### [To do]
When you write out the listing, keep every word as it stands and drop the pictures.

### [Data block]
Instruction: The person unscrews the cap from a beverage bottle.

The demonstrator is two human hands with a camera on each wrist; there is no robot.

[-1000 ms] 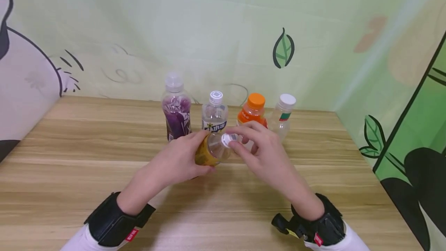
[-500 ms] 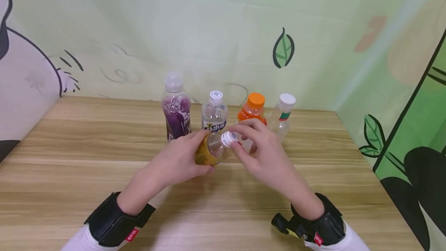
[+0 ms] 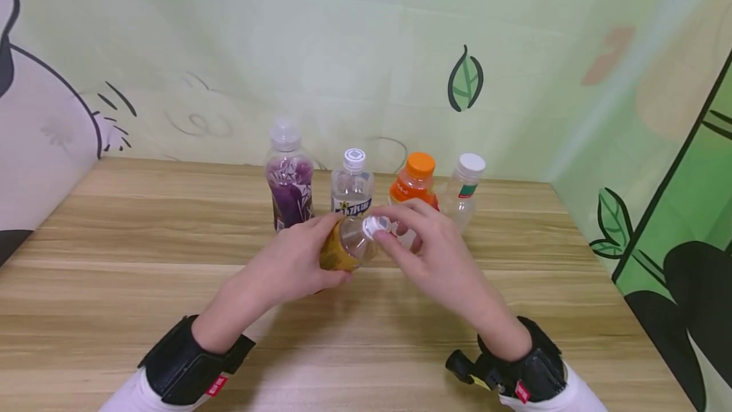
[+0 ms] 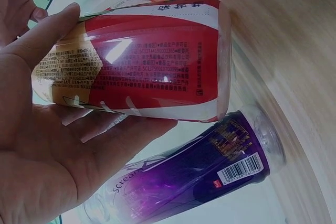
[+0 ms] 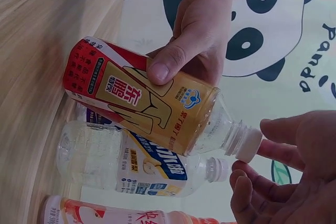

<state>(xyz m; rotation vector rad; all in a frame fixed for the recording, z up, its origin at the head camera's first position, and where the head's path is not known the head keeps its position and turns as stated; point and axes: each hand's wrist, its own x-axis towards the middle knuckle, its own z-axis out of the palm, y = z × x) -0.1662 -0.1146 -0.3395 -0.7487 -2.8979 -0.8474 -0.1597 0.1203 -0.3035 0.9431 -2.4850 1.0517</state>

### [The completed task]
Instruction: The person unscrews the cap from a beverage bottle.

The demonstrator is two human hands with a camera on each wrist; there is no robot.

[-1000 ms] 
[-500 ms] 
[+0 ms] 
[+0 ms] 
[+0 ms] 

<state>(xyz m; rotation vector rad; all in a frame fixed for the recording, z up, its origin at the head camera's first position, and where the head's path is not known the head keeps its position and turns as stated; point and axes: each hand's wrist, its own x-axis towards the middle knuckle, its own z-axis out of the palm, y = z × x) -0.1662 -0.1146 -0.3395 -0.7487 -2.8979 -0.8474 -0.1597 0.1203 -0.3035 0.9431 -2.4850 1.0517</state>

This concludes the exercise.